Thomas Jarzombek (born 28 April 1973) is a German politician of the Christian Democratic Union (CDU) who has been serving as a member of the Bundestag from the state of North Rhine-Westphalia since 2009.

Early life and education 
Jarzombek briefly studied business administration at the University of Düsseldorf but dropped out early to start his own IT service business in 1996.

Political career

Career in state politics 
From 2005 until 2009, Jarzombek served as a member of the State Parliament of North Rhine-Westphalia. During that time, he was his parliamentary group's spokesperson on media policy.

Member of the German Parliament, 2009–present 
Jarzombek first became a member of the Bundestag in the 2009 German federal election. He has since been a member of the Committee on Transport and Digital Infrastructure. He has also served on the Committee on Family Affairs, Senior Citizens, Women and Youth (2009–2013) and the Committee on the Digital Agenda (2013–2017). 

In the negotiations to form a coalition government under the leadership of Chancellor Angela Merkel following the 2017 federal elections, Jarzombek was part of the working group on digital policy, led Helge Braun, Dorothee Bär and Lars Klingbeil.
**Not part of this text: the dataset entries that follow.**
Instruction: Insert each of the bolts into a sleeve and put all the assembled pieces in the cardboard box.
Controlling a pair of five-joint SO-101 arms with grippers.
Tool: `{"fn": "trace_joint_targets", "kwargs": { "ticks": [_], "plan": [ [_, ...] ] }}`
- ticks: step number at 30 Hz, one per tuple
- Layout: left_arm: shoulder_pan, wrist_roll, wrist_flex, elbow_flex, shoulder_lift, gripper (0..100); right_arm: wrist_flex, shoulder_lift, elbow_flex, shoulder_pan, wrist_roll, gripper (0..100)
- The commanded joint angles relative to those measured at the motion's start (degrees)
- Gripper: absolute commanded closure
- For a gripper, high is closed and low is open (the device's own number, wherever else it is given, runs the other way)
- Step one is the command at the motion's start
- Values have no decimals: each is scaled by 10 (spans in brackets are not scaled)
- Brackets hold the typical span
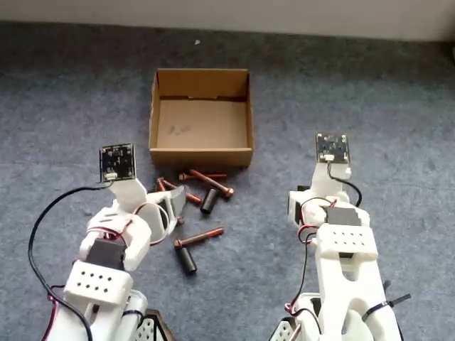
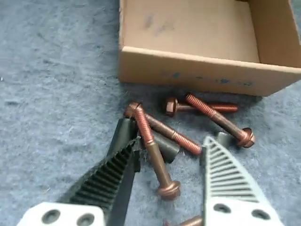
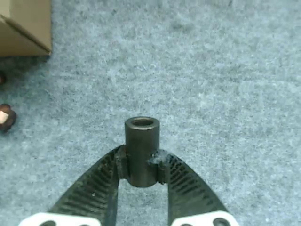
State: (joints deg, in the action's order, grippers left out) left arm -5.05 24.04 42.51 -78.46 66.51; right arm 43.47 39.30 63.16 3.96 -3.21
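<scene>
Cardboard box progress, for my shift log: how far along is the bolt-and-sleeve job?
Nothing finished: the brown cardboard box is empty. In hand: the right hand grips one dark cylindrical metal sleeve, its bore empty; the open left hand hangs over the loose copper-coloured bolts. Left: every insertion and boxing.

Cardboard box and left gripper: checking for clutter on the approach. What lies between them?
The left wrist view shows copper-coloured bolts lying crossed on the carpet between the left gripper and the cardboard box, with a dark sleeve.
</scene>
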Motion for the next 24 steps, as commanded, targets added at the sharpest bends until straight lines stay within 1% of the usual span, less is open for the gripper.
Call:
{"fn": "trace_joint_targets", "kwargs": {
  "ticks": [1,3,4,5,7,8,10,13,16,18,21,24],
  "plan": [
    [23,12,92,35,44,686,-11,15,-7,-4,-1,993],
    [36,6,111,45,64,710,-11,15,-7,-4,-1,993],
    [46,-18,113,49,73,720,-11,15,-7,-4,-1,993],
    [55,-58,113,50,80,732,-11,15,-7,-4,-1,993],
    [72,-164,110,50,93,760,-11,15,-7,-4,-1,993],
    [76,-221,110,50,96,774,-11,15,-7,-4,-1,993],
    [77,-309,110,51,101,800,-11,15,-7,-4,-1,993],
    [79,-408,123,74,99,816,-11,15,-7,-4,-1,993],
    [79,-492,169,112,98,818,-11,15,-7,-3,-1,993],
    [78,-520,185,138,97,818,-11,15,-7,-3,-1,993],
    [78,-532,196,170,96,819,-11,15,-7,-2,-1,992],
    [76,-568,221,199,60,820,-11,15,-7,-2,-1,992]
  ]
}}
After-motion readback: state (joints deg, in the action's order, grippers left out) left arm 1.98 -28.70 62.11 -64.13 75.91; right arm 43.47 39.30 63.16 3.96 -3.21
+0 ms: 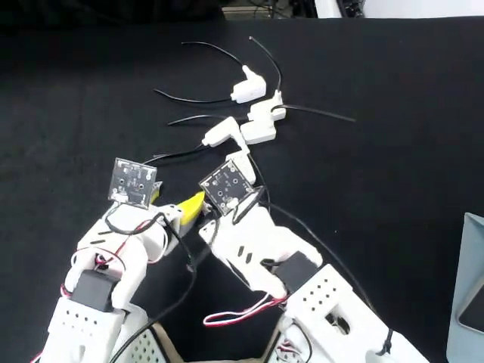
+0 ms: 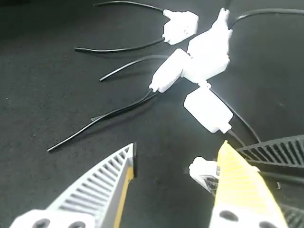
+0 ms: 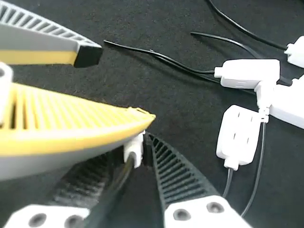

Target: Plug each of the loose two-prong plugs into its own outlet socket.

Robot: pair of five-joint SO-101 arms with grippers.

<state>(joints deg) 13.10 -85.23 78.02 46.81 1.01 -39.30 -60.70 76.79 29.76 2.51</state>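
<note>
While the left gripper [image 2: 178, 148] gapes apart, the right gripper [image 3: 141, 145] clamps a plug [image 3: 134, 151] near the socket [image 3: 240, 134]

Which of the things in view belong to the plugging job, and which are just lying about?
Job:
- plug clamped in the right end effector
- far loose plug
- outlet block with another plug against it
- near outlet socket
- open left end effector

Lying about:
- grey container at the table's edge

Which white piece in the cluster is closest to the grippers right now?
The outlet socket lying slots-up at the cluster's near end; the other white pieces sit beyond it, farther out.
</note>
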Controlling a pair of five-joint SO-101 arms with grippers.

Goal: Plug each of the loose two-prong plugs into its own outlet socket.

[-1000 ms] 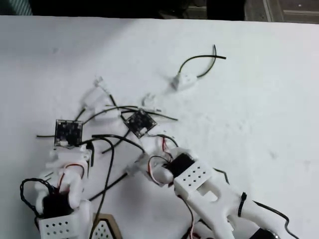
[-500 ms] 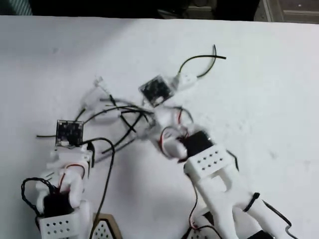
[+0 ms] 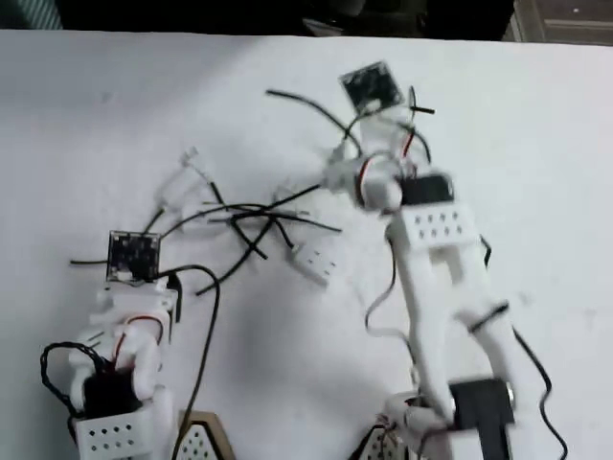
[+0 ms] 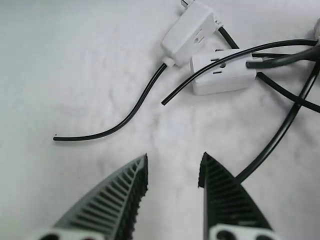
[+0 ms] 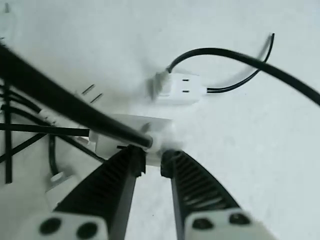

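Note:
My right gripper (image 5: 152,156) is shut on a white two-prong plug (image 5: 156,143), whose black cord (image 5: 60,97) trails away from it. Just beyond the plug lies a white outlet socket (image 5: 182,89) with two slots and its own black cable. In the high view the right arm (image 3: 431,230) is stretched toward the far middle of the table, and the held cord (image 3: 297,103) hangs off to the left. My left gripper (image 4: 172,162) is open above bare table. Ahead of it lie two white outlet pieces (image 4: 222,72) (image 4: 187,32) among black cords.
Crossed black cords (image 3: 249,216) tangle at the table's middle, with another white socket (image 3: 314,261) beside them. Loose prongs (image 5: 91,93) of a white piece show near the held plug. The left arm (image 3: 129,316) stands at the near left.
The right arm has swung from the near middle to the far side of the table, carrying the plug and dragging its cord. The left arm has kept still.

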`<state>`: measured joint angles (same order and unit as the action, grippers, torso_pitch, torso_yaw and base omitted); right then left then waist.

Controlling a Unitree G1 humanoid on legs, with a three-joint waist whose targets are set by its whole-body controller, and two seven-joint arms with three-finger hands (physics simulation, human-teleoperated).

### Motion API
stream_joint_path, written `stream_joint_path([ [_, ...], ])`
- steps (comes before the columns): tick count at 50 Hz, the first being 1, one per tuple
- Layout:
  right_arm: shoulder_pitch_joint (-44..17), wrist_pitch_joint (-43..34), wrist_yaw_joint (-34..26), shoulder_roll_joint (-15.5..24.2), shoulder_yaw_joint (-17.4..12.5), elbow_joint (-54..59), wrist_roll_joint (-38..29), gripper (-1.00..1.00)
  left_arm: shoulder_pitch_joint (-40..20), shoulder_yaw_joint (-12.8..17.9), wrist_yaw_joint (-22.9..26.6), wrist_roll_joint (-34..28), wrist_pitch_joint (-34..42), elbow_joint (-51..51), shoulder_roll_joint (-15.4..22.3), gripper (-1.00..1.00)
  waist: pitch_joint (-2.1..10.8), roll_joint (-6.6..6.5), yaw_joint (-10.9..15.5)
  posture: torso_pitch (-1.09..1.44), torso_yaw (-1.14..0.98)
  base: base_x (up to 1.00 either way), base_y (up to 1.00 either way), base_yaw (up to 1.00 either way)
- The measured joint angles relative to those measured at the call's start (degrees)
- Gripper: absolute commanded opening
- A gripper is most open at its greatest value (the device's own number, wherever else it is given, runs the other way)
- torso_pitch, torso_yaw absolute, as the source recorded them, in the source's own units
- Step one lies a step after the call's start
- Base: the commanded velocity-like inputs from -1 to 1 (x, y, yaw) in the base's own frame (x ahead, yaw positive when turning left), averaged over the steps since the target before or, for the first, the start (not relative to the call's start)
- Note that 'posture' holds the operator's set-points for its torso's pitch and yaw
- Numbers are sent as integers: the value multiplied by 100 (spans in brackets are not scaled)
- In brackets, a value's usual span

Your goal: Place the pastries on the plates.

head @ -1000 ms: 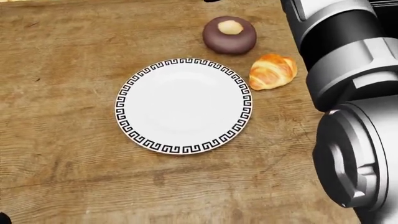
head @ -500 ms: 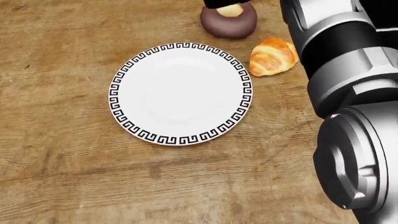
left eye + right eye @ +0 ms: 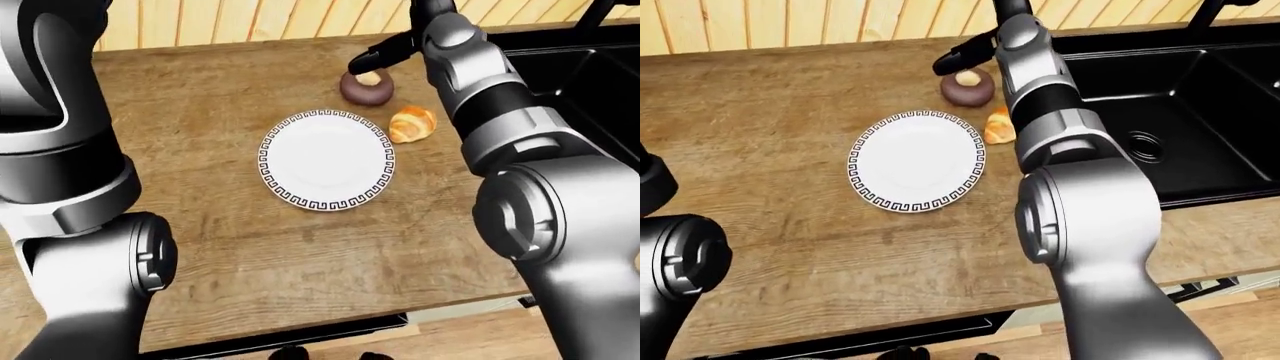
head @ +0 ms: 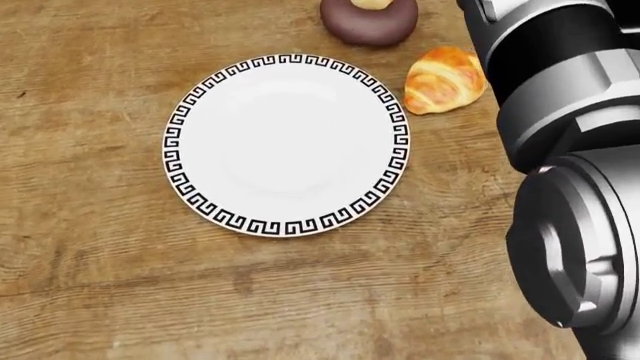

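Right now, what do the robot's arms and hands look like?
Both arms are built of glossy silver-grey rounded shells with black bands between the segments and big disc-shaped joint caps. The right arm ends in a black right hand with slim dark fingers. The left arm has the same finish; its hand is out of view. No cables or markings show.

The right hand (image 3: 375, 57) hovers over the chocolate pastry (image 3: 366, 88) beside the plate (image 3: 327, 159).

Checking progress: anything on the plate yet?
Nothing: the plate is bare. The croissant and chocolate pastry lie on the wood beside it. The right hand hovers over the chocolate pastry; its fingers' grip is unclear.
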<state>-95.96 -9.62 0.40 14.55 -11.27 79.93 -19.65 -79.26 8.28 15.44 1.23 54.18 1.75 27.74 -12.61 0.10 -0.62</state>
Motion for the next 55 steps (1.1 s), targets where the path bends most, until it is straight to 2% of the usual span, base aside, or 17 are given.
stream_joint_path([
  [12,-23,-213,-72,-37,19,15,-325,100,32,-24,49,-16,-47,-8,-31,100,-217,-21,-20,33,0,0,0,0],
  [18,18,-313,24,-83,222,15,-648,100,61,-27,88,-31,-10,-68,-24,100,-322,-36,-29,37,0,0,0,0],
  [28,54,-358,298,-133,68,31,-755,100,91,-8,105,-57,-12,-91,-17,100,-486,-54,-35,42,0,0,0,0],
  [35,63,-284,1095,-166,-147,27,-641,100,156,-10,115,-49,57,-244,-22,100,-602,-60,-19,46,0,0,0,0],
  [38,44,-245,1593,-163,-435,6,-364,100,169,-10,115,-49,82,-257,-29,100,-649,-57,-8,46,0,0,0,0],
  [42,93,-210,1970,-196,-390,-36,-130,100,179,0,115,-49,136,-278,-24,100,-688,-30,-17,46,0,0,0,0],
  [48,150,-251,1764,-216,-164,20,-112,100,131,1,138,-28,173,-322,-8,100,-746,-21,-14,46,0,0,0,0],
  [55,104,-322,1454,-165,-50,10,-254,100,74,-5,148,-24,184,-268,17,100,-792,-23,-17,46,0,0,0,0],
])
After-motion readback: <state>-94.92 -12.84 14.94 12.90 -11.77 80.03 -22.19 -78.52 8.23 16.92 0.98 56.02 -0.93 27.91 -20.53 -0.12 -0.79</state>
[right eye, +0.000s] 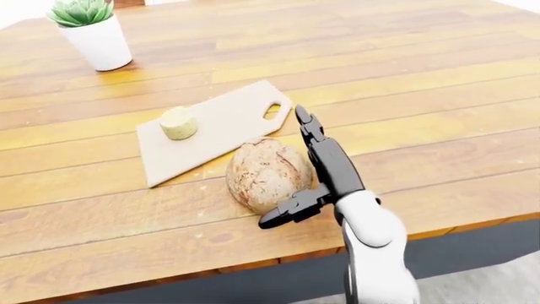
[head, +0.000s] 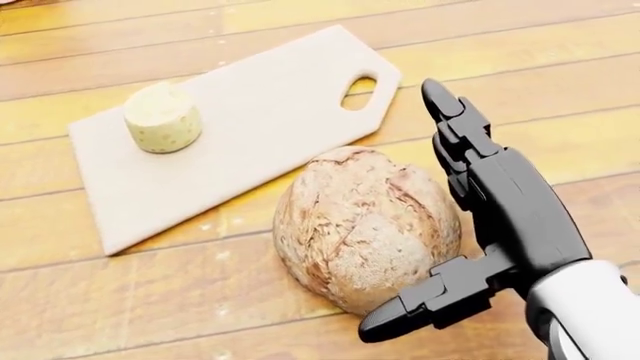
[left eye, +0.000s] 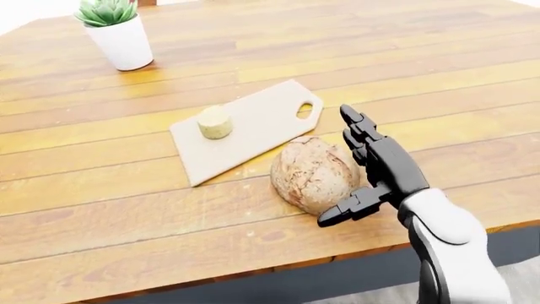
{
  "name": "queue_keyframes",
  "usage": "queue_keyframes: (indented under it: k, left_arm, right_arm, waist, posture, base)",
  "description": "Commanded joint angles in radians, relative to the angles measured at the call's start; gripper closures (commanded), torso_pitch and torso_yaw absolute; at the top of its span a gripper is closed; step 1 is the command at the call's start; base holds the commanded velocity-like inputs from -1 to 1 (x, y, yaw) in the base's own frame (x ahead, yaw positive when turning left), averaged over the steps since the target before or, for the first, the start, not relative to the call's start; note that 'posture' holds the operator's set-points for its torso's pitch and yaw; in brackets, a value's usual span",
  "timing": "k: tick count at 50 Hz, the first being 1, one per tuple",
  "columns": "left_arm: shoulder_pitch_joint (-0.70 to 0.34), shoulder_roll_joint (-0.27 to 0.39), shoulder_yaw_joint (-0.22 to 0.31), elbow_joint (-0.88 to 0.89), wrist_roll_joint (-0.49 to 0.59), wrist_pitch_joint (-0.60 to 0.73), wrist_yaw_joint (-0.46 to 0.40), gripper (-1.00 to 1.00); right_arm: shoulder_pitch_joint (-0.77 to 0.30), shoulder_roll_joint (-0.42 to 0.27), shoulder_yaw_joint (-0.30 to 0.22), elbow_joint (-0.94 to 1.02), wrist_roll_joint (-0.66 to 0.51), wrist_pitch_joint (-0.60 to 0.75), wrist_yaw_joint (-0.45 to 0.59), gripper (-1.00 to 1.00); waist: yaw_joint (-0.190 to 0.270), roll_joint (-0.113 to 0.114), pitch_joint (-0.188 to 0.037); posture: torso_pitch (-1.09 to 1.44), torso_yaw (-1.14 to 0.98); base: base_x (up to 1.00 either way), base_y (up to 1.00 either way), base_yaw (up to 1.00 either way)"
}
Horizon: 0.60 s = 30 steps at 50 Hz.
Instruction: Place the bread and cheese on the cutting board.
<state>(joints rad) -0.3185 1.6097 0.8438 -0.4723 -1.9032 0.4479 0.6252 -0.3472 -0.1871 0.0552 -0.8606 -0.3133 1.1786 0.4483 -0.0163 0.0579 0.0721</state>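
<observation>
A wooden table [left eye: 253, 57] of warm yellow-brown planks fills all 3 views, its near edge showing along the bottom of the 2 eye views.

Next in size, the cutting board [head: 270, 97] lies flat and slanted on the planks, its handle hole toward the upper right of the head view.

The bread [head: 365, 225], a round crusty loaf, sits on the bare table just beside the board's lower long edge. Whether it touches that edge I cannot tell, but almost all of it plainly rests on the wood.

The right hand [head: 470, 217] stands against the loaf's right side, spread wide. The 2 long fingers [head: 445, 105] point up and away past the loaf toward the board's handle, and the thumb [head: 420, 307] reaches under the loaf's lower right. The palm faces the bread, close to it or just touching, with nothing yet gripped. The white forearm comes in from the bottom right. The left hand is not in view.

A potted succulent [left eye: 118, 35] stands well apart at the upper left of the left-eye view.

Smallest, the cheese [head: 162, 118], a pale stubby cylinder, stands on the board near its left end.

So, by my reading, 1 of the 2 items is done. The bread is left, and the hand looks set to cup or push it up-left onto the board.
</observation>
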Motion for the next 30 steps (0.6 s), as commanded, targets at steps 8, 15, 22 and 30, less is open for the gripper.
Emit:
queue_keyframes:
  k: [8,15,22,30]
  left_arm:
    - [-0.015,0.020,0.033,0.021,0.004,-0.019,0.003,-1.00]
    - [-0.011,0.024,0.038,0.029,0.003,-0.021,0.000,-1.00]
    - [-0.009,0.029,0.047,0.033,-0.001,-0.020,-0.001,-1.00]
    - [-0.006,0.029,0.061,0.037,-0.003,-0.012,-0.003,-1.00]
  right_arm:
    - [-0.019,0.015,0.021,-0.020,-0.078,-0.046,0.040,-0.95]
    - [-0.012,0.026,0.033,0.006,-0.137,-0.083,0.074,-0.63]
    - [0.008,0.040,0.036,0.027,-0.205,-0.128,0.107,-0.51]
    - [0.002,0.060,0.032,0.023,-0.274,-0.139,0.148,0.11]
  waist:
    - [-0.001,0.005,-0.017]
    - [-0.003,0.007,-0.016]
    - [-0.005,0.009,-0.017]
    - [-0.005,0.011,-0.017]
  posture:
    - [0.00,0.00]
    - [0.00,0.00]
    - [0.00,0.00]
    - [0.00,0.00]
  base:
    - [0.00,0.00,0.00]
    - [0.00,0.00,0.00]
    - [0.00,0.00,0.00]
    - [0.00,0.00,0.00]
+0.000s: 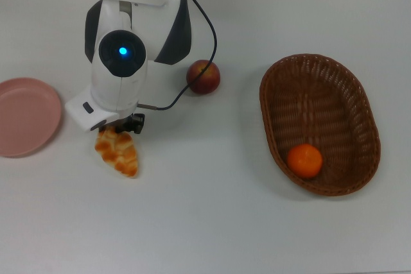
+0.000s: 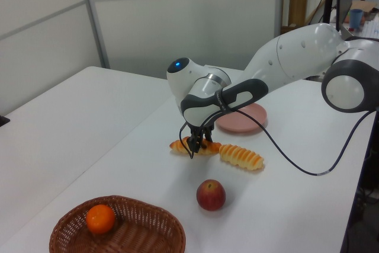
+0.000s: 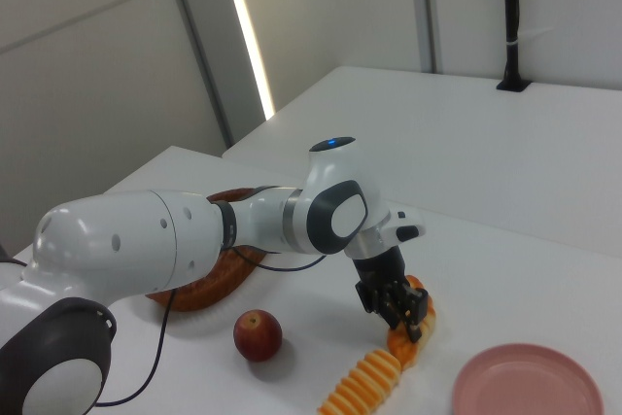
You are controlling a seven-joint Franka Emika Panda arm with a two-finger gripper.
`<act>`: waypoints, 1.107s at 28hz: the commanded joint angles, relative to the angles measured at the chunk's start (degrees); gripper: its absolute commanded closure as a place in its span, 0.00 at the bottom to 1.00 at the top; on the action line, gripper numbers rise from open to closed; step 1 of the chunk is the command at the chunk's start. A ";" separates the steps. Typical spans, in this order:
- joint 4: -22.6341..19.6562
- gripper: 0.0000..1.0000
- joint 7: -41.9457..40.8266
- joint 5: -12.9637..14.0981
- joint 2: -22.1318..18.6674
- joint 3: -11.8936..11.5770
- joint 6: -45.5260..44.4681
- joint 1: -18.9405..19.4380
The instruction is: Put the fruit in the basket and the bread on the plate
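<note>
Woven wicker basket (image 1: 347,94); glossy braided roll (image 1: 118,152).

Bright, even light fills the room. The white table (image 1: 212,222) shows only faint shadows beneath objects. In the right view, a glaring vertical light strip (image 3: 248,46) burns white on the wall.

I'm working over a plain white table (image 2: 89,122). Behind it in the left view stand pale wall panels (image 2: 189,16) with grey seams. In the right view a second white table (image 3: 505,153) carries a black pole (image 3: 512,17), with a bright light strip (image 3: 250,55) on the wall.
</note>
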 commanded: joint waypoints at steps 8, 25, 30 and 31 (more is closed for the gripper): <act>0.12 1.00 -1.26 -0.17 -0.66 -0.75 -0.10 -0.27; 1.97 0.00 -8.37 4.84 -4.00 -0.31 -0.19 -3.08; 1.97 0.00 -8.20 4.93 -4.00 -0.05 -0.19 -1.50; 1.97 0.00 -8.20 4.93 -4.00 -0.05 -0.19 -1.24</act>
From 2018 until 2021 he served as Commissioner for the Digital Industry and Start-ups and Federal Government Coordinator of German Aerospace Policy at the Federal Ministry for Economic Affairs and Energy. 

In 2021, Jarzombek announced his candidacy to succeed Carsten Linnemann as chair of MIT, the pro-business wing in the CDU/CSU; he ultimately lost an internal vote against Gitta Connemann.

Since the 2021 elections, Jarzombek has been a member of the Committee on Education, Research and Technology Assessment and the Committee on Digitization.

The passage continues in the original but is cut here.